--- Assignment ---
For each line below with the word "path", write out a copy.

*-*-*

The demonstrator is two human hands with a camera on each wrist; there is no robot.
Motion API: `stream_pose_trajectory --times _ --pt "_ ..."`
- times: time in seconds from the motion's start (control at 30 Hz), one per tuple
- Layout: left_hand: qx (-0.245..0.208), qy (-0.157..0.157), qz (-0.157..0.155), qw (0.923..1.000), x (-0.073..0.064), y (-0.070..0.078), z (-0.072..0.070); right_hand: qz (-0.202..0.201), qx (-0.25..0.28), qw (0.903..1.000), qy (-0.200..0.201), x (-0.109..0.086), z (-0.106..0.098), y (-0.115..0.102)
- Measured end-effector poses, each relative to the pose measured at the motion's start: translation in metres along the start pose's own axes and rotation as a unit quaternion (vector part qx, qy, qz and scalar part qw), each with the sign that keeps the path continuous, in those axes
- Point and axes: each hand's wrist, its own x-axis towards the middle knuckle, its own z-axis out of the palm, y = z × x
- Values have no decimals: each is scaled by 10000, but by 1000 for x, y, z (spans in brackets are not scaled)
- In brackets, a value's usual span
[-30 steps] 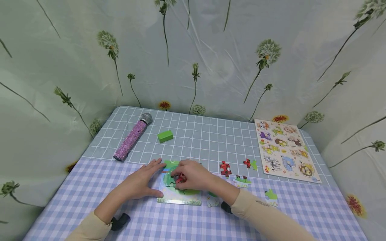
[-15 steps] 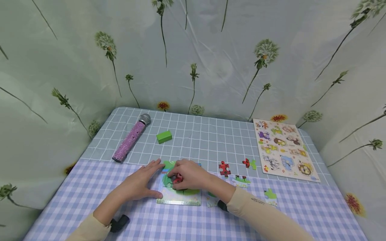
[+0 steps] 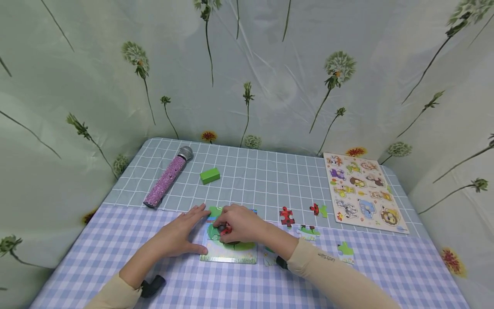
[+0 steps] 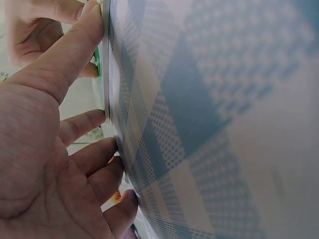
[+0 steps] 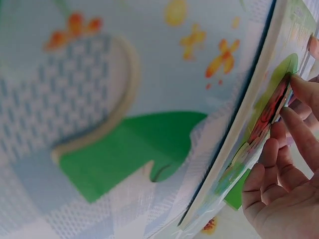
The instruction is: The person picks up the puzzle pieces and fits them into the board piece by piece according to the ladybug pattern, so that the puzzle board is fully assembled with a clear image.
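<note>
My right hand pinches a red jigsaw piece between thumb and fingers, over the left part of a puzzle board. In the right wrist view the red piece lies low against the board's picture; whether it sits fully flat I cannot tell. My left hand rests along the board's left edge, fingers spread, thumb at the lower corner. From the left wrist view, the fingers of my left hand touch the board's edge and the checked cloth. My right hand hides part of the board.
Several loose jigsaw pieces lie to the right, among them a red spotted piece and a green piece. An animal peg board lies back right. Behind are a green block and a glittery pink microphone.
My right hand has shifted slightly left with the red jigsaw piece. The left hand keeps its place at the board's edge.
</note>
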Motion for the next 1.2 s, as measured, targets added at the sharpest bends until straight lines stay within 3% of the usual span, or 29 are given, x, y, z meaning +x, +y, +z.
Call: stream_pose_trajectory --times 0.3,0.6,0.83,1.2 --pt "-50 -5 18 10000 0 1 0 343 820 9960 -54 3 1 1" --pt "-4 12 -5 10000 1 -2 1 480 1165 9920 1 3 2 -1" --pt "-23 -32 -30 10000 1 -2 2 568 1107 9922 -70 3 2 -1" --pt "-1 -44 -20 10000 1 -1 1 349 777 9963 -119 -6 -5 9"
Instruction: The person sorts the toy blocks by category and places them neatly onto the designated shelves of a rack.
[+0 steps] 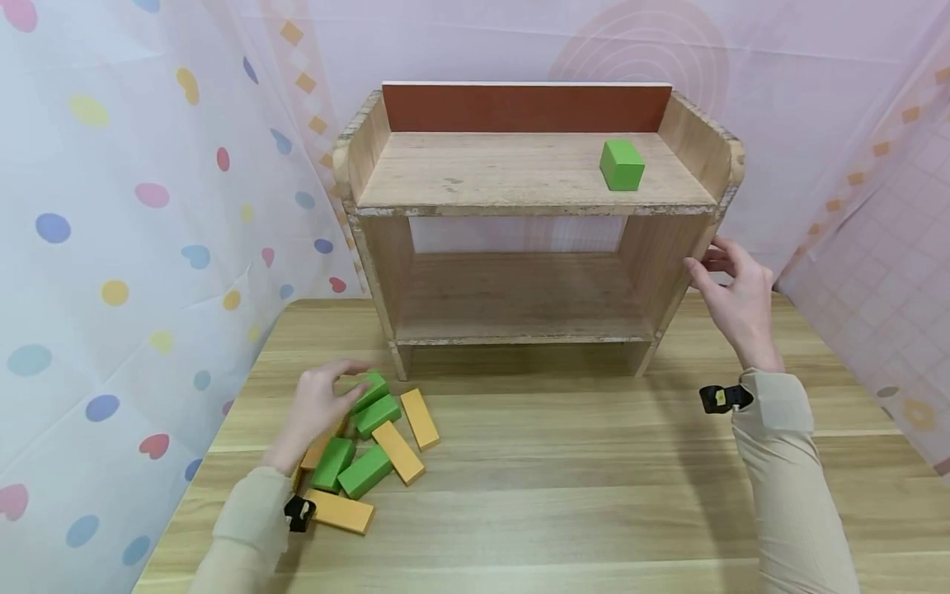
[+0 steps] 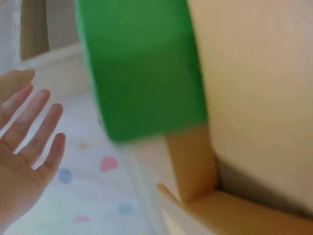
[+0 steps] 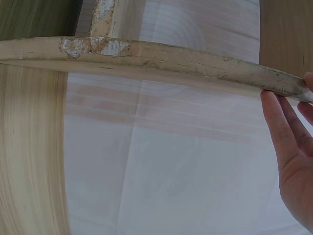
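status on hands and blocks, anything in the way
Left hand at piled green block. Right hand grips shelf at side. Lone green block on top. Nothing visibly blocking.

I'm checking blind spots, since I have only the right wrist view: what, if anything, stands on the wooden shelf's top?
Observer: One green rectangular block, near the right end of the pale wooden shelf.
Operator: And off to the left?
Observer: The person's left hand, at a loose group of green and yellow-orange rectangular blocks on the wood-grain table.
Operator: Is it holding one?
Observer: None that shows; the left wrist view has its fingers spread.
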The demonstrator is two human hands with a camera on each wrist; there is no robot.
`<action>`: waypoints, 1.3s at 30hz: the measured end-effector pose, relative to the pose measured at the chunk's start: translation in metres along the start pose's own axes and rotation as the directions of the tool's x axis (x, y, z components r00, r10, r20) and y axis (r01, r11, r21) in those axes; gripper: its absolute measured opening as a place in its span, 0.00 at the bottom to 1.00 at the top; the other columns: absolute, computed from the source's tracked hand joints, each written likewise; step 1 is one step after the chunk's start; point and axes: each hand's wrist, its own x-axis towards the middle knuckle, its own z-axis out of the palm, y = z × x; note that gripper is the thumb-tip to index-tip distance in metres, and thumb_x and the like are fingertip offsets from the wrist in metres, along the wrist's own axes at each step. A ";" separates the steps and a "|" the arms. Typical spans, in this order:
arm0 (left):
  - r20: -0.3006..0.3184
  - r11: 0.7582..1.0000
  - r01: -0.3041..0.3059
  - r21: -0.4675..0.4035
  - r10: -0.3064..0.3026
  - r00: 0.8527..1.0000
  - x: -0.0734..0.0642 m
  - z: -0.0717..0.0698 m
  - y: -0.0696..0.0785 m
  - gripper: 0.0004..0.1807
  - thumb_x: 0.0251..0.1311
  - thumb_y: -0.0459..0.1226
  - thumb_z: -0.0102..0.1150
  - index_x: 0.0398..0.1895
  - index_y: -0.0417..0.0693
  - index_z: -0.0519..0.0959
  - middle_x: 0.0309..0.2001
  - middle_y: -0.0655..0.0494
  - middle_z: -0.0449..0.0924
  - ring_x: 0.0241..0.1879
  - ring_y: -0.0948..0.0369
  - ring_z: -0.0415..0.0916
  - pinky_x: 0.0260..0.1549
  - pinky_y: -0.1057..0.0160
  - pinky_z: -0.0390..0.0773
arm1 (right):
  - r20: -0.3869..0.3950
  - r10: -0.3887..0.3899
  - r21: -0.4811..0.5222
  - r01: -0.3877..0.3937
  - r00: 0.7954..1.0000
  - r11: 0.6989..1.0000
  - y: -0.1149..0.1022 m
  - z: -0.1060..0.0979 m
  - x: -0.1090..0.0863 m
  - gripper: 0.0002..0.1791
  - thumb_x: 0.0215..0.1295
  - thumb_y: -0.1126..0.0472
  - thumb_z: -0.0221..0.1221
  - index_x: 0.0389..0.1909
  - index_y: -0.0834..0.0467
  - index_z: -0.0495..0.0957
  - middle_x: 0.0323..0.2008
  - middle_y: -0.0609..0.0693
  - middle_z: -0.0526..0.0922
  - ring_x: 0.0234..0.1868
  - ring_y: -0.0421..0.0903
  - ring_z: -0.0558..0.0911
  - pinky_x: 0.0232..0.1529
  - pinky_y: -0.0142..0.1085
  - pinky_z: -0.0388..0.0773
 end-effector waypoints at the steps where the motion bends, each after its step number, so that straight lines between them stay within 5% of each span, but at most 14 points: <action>1: 0.032 0.999 0.037 -0.024 -0.036 0.999 -0.001 -0.001 -0.004 0.14 0.51 0.28 0.66 0.44 0.35 0.81 0.41 0.39 0.85 0.41 0.44 0.82 0.43 0.44 0.80 | 0.002 0.001 -0.001 -0.001 1.000 1.000 0.000 0.000 0.000 0.21 0.64 0.59 0.59 0.57 0.61 0.75 0.44 0.66 0.82 0.33 0.16 0.72 0.31 0.09 0.70; 7: 0.233 0.958 0.238 -0.158 -0.198 0.952 -0.006 -0.008 -0.021 0.19 0.59 0.35 0.62 0.52 0.36 0.77 0.49 0.37 0.81 0.48 0.42 0.80 0.48 0.45 0.79 | 0.018 0.004 0.001 -0.004 1.000 1.000 0.001 -0.001 0.001 0.22 0.64 0.58 0.58 0.58 0.61 0.74 0.46 0.68 0.81 0.34 0.16 0.71 0.31 0.09 0.70; 16: 0.404 0.926 0.353 -0.131 -0.275 0.872 -0.007 -0.012 -0.028 0.25 0.56 0.35 0.64 0.57 0.36 0.74 0.54 0.33 0.77 0.51 0.39 0.77 0.47 0.47 0.81 | 0.012 0.000 0.001 0.000 1.000 1.000 0.001 -0.001 0.000 0.22 0.64 0.59 0.58 0.58 0.61 0.74 0.45 0.67 0.81 0.34 0.16 0.71 0.31 0.09 0.70; 23: 0.420 0.919 0.371 -0.130 -0.288 0.861 -0.006 -0.009 -0.028 0.26 0.54 0.32 0.65 0.57 0.34 0.73 0.54 0.31 0.76 0.51 0.38 0.76 0.47 0.46 0.80 | 0.018 0.005 0.004 -0.005 1.000 1.000 0.002 -0.001 0.000 0.22 0.64 0.58 0.58 0.59 0.61 0.74 0.45 0.67 0.81 0.34 0.17 0.72 0.31 0.10 0.70; 39: 0.372 0.925 0.353 -0.140 -0.282 0.884 -0.002 -0.010 -0.027 0.24 0.53 0.32 0.65 0.56 0.37 0.75 0.50 0.35 0.79 0.46 0.44 0.78 0.43 0.51 0.81 | 0.018 -0.009 0.008 0.009 1.000 1.000 0.003 -0.001 0.002 0.22 0.64 0.59 0.59 0.59 0.60 0.74 0.45 0.67 0.82 0.34 0.17 0.71 0.30 0.09 0.70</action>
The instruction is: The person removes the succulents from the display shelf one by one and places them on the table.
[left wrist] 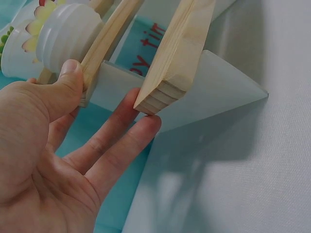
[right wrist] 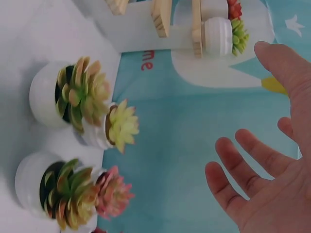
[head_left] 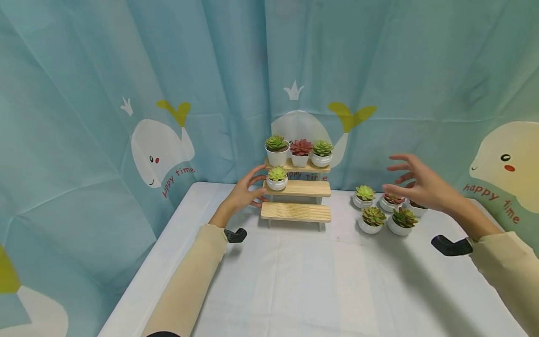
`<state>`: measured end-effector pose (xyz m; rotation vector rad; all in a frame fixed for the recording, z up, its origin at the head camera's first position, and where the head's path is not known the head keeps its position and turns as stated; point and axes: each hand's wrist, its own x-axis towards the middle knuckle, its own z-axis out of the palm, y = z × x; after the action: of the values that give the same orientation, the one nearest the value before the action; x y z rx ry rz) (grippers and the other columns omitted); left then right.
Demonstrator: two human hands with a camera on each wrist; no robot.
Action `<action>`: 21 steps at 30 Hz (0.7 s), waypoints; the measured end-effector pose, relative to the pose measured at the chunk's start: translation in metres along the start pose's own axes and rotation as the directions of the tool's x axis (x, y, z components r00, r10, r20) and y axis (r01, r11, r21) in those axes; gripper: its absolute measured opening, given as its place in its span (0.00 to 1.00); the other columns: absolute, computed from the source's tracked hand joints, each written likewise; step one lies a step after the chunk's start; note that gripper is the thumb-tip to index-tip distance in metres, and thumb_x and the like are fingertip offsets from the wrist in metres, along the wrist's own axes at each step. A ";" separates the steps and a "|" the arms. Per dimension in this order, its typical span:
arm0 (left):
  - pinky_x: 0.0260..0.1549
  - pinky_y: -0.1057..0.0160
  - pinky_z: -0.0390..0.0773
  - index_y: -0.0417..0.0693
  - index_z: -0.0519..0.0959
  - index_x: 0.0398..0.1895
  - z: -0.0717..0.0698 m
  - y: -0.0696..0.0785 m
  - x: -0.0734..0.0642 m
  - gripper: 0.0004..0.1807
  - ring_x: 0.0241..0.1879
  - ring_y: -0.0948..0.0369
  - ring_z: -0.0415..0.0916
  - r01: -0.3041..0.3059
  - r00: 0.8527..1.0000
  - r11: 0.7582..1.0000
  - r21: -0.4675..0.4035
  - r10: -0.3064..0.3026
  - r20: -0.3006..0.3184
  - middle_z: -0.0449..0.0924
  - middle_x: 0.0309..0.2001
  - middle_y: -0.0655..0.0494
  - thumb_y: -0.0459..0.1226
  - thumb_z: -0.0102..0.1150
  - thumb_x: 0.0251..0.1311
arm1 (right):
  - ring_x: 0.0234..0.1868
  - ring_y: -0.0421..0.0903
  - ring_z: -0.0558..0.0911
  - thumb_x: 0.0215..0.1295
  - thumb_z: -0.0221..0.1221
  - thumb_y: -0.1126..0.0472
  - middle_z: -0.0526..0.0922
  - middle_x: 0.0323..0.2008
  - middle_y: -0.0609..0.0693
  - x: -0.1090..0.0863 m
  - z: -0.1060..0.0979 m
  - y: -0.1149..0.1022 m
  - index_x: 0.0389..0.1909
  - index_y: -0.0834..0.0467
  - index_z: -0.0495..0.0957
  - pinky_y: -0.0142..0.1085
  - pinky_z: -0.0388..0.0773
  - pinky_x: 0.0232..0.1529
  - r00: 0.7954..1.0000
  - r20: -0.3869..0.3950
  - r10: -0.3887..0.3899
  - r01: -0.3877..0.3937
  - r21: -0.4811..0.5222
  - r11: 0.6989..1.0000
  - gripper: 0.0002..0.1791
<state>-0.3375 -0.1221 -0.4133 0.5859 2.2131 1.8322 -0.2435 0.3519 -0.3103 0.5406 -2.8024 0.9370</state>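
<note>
A three-tier wooden stand [head_left: 296, 212] bears small potted succulents. My left hand [head_left: 244, 189] is at its left end, fingers spread. In the left wrist view, the thumb [left wrist: 73, 80] touches the end of the middle tier, and two fingertips meet the end of the bottom tier [left wrist: 167, 87]. Beside that hand, a light green succulent in a white pot [head_left: 277, 181] sits at the left of the middle tier. My right hand [head_left: 425, 185] hangs in the air above several potted succulents [head_left: 372, 220] on the table, its fingers loosely bent and holding nothing.
On the top tier stand a green succulent in a white pot [head_left: 277, 152], a red one [head_left: 301, 152] and another green one [head_left: 322, 154]. A blue curtain [head_left: 236, 93] with printed whales hangs behind the white-covered table [head_left: 294, 285].
</note>
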 end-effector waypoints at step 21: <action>0.36 0.44 0.87 0.70 0.55 0.82 0.000 -0.001 0.000 0.42 0.39 0.44 0.87 0.006 1.000 1.000 -0.018 -0.006 -0.002 0.62 0.76 0.46 0.33 0.61 0.72 | 0.57 0.60 0.80 0.67 0.70 0.52 0.74 0.66 0.62 0.029 0.039 -0.029 0.77 0.54 0.57 0.33 0.80 0.48 0.999 0.043 -0.016 0.013 0.081 0.997 0.44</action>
<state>-0.3378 -0.1223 -0.4140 0.5732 2.1950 1.8485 -0.2604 0.2984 -0.3179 0.5982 -2.8054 1.0517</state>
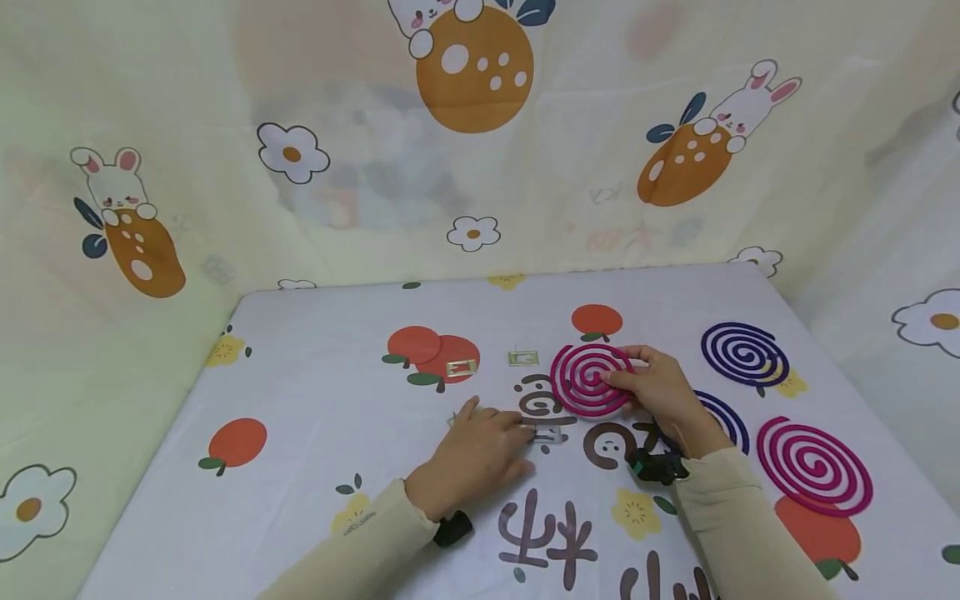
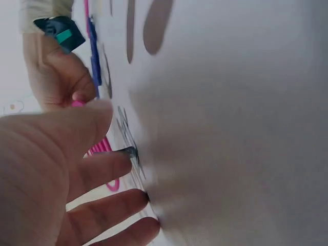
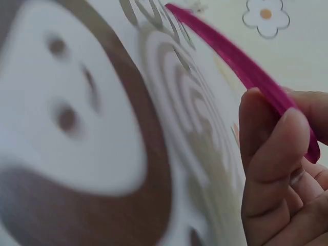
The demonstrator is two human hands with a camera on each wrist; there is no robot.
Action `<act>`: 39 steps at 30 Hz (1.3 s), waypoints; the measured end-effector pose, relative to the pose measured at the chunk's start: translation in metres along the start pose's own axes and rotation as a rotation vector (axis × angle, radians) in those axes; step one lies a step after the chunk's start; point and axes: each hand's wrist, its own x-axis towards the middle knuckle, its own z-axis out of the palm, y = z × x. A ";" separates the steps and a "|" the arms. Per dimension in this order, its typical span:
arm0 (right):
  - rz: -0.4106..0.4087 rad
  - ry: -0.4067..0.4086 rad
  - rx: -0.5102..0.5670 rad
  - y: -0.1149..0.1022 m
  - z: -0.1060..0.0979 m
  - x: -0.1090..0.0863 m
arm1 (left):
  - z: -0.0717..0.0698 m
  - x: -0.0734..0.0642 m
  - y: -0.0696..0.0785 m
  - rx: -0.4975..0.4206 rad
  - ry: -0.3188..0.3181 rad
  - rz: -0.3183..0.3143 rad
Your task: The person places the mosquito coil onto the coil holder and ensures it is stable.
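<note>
My right hand (image 1: pixel 663 392) pinches a pink mosquito coil (image 1: pixel 573 396) at its right side, thumb on the front and fingers behind. Edge-on in the right wrist view, the same coil (image 3: pixel 230 54) is tilted, casting a spiral shadow on the tablecloth. My left hand (image 1: pixel 476 454) reaches low over the table, fingers extended and spread. Right at its fingertips lies a small silver metal coil stand (image 1: pixel 551 434). In the left wrist view a dark metal tip (image 2: pixel 130 151) shows beside the index finger, with the thumb apart from it.
Two gold-coloured metal stands (image 1: pixel 522 357) (image 1: pixel 461 367) lie beyond my left hand. To the right are a dark blue coil (image 1: pixel 745 354), a second blue coil (image 1: pixel 731 417) partly behind my right wrist, and another pink coil (image 1: pixel 814 467). A printed curtain (image 1: pixel 360 242) borders the table's back.
</note>
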 end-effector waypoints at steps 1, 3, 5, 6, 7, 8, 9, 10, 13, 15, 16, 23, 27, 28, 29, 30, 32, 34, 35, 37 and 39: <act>-0.002 -0.007 0.030 0.001 0.003 -0.002 | 0.000 -0.002 0.000 -0.008 -0.011 0.004; 0.005 -0.020 0.091 0.005 0.009 -0.006 | -0.001 -0.004 0.002 -0.033 -0.043 0.008; 0.011 -0.042 0.151 0.007 0.014 -0.009 | -0.001 -0.007 0.003 -0.059 -0.079 0.002; 0.017 -0.049 0.176 0.009 0.017 -0.010 | -0.002 -0.007 0.004 -0.074 -0.095 -0.002; 0.020 -0.058 0.194 0.010 0.018 -0.012 | -0.003 -0.008 0.004 -0.092 -0.114 -0.010; 0.020 -0.067 0.211 0.011 0.020 -0.012 | -0.004 -0.009 0.005 -0.109 -0.132 -0.017; 0.020 -0.073 0.224 0.011 0.021 -0.013 | -0.005 -0.010 0.006 -0.124 -0.144 -0.022; 0.018 -0.077 0.229 0.012 0.023 -0.014 | -0.005 -0.010 0.006 -0.140 -0.158 -0.028; 0.023 -0.087 0.240 0.012 0.026 -0.016 | -0.003 -0.012 0.007 -0.172 -0.181 -0.038; 0.026 -0.093 0.245 0.011 0.028 -0.017 | 0.000 -0.014 0.006 -0.177 -0.180 -0.033; 0.026 -0.101 0.247 0.011 0.029 -0.017 | 0.001 -0.014 0.006 -0.183 -0.178 -0.032; 0.016 -0.161 0.272 0.014 0.036 -0.017 | 0.007 -0.016 0.005 -0.214 -0.180 -0.050; 0.021 -0.184 0.312 0.015 0.037 -0.018 | 0.008 -0.017 0.005 -0.207 -0.175 -0.060; 0.021 -0.185 0.317 0.015 0.037 -0.018 | 0.008 -0.018 0.006 -0.207 -0.173 -0.059; 0.022 -0.187 0.320 0.015 0.037 -0.019 | 0.008 -0.018 0.005 -0.209 -0.169 -0.058; 0.023 -0.189 0.320 0.015 0.038 -0.019 | 0.008 -0.018 0.005 -0.209 -0.167 -0.056; 0.023 -0.196 0.312 0.015 0.038 -0.020 | 0.009 -0.018 0.005 -0.211 -0.160 -0.051; 0.022 -0.203 0.303 0.016 0.039 -0.020 | 0.011 -0.017 0.005 -0.212 -0.157 -0.046; 0.020 -0.205 0.298 0.015 0.040 -0.021 | 0.012 -0.017 0.005 -0.209 -0.154 -0.043; 0.020 -0.210 0.291 0.015 0.041 -0.021 | 0.013 -0.017 0.005 -0.196 -0.147 -0.038; 0.022 -0.215 0.284 0.014 0.044 -0.022 | 0.014 -0.018 0.005 -0.177 -0.143 -0.038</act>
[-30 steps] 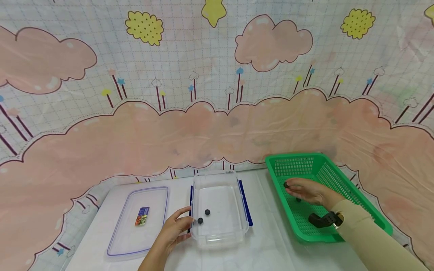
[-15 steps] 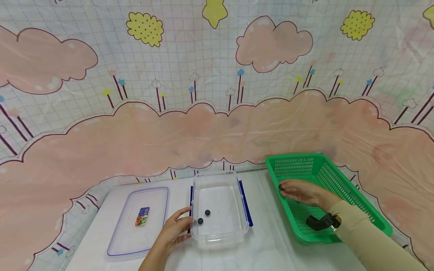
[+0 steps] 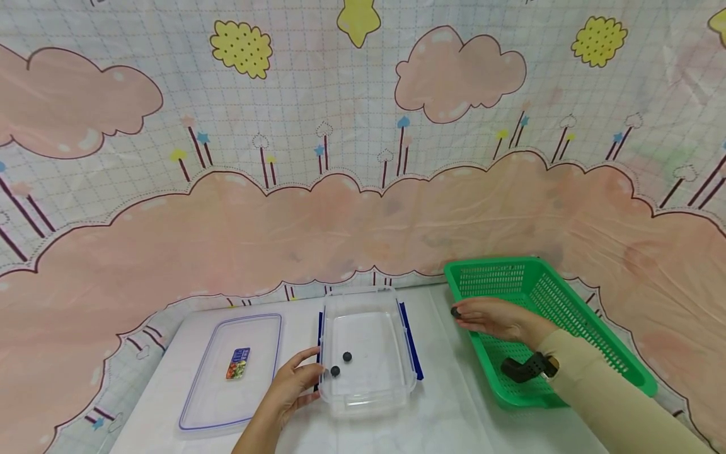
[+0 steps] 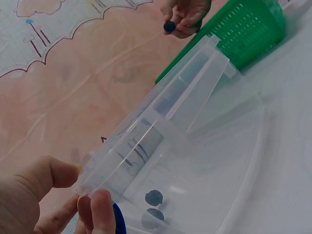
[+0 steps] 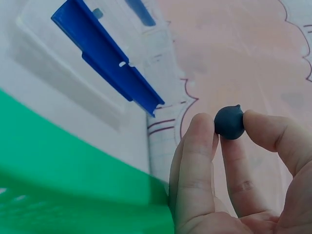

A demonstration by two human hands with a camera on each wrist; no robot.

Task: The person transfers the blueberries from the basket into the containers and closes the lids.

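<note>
My right hand (image 3: 501, 317) pinches a small dark blueberry (image 5: 228, 122) between thumb and fingertips, held over the left rim of the green basket (image 3: 489, 377). At the middle of the table stands a clear plastic box (image 3: 374, 398) without its lid. Its left wall is gripped by my left hand (image 3: 290, 382), thumb on one side of the rim and fingers on the other, as the left wrist view shows. Two more blueberries (image 3: 347, 357) lie inside the box, near its left side. The basket floor is partly hidden under my right hand and wrist.
A clear lid (image 3: 207, 384) with a purple-blue edge and a colourful label (image 3: 238, 364) lies flat left of the box. Blue latches (image 3: 412, 343) hang out from the box's sides. Behind the white table (image 3: 448, 403) rises a patterned cloth (image 3: 340, 227).
My right hand has moved left with the blueberry, from inside the basket to above its left rim. The left hand and the box have stayed put.
</note>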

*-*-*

--- Finished exercise ---
- Measured end-effector poses, each relative to the pose measured at the motion's start: translation in metres along the start pose's own axes and rotation as a unit quaternion (vector part qx, qy, qz and scalar part qw), each with the sign that keeps the path continuous, in those axes
`<state>`: measured end-effector pose (xyz m; rotation vector rad; all in a frame fixed for the recording, z up, its origin at the head camera's first position, and where the head's path is not known the head keeps its position and turns as stated; point and axes: each hand's wrist, its own x-axis towards the middle knuckle, its own z-axis out of the palm, y = z × x; after the action: of the values that give the same orientation, the one nearest the value before the action; x y z rx ry rz) (grippers and the other columns omitted); left then right.

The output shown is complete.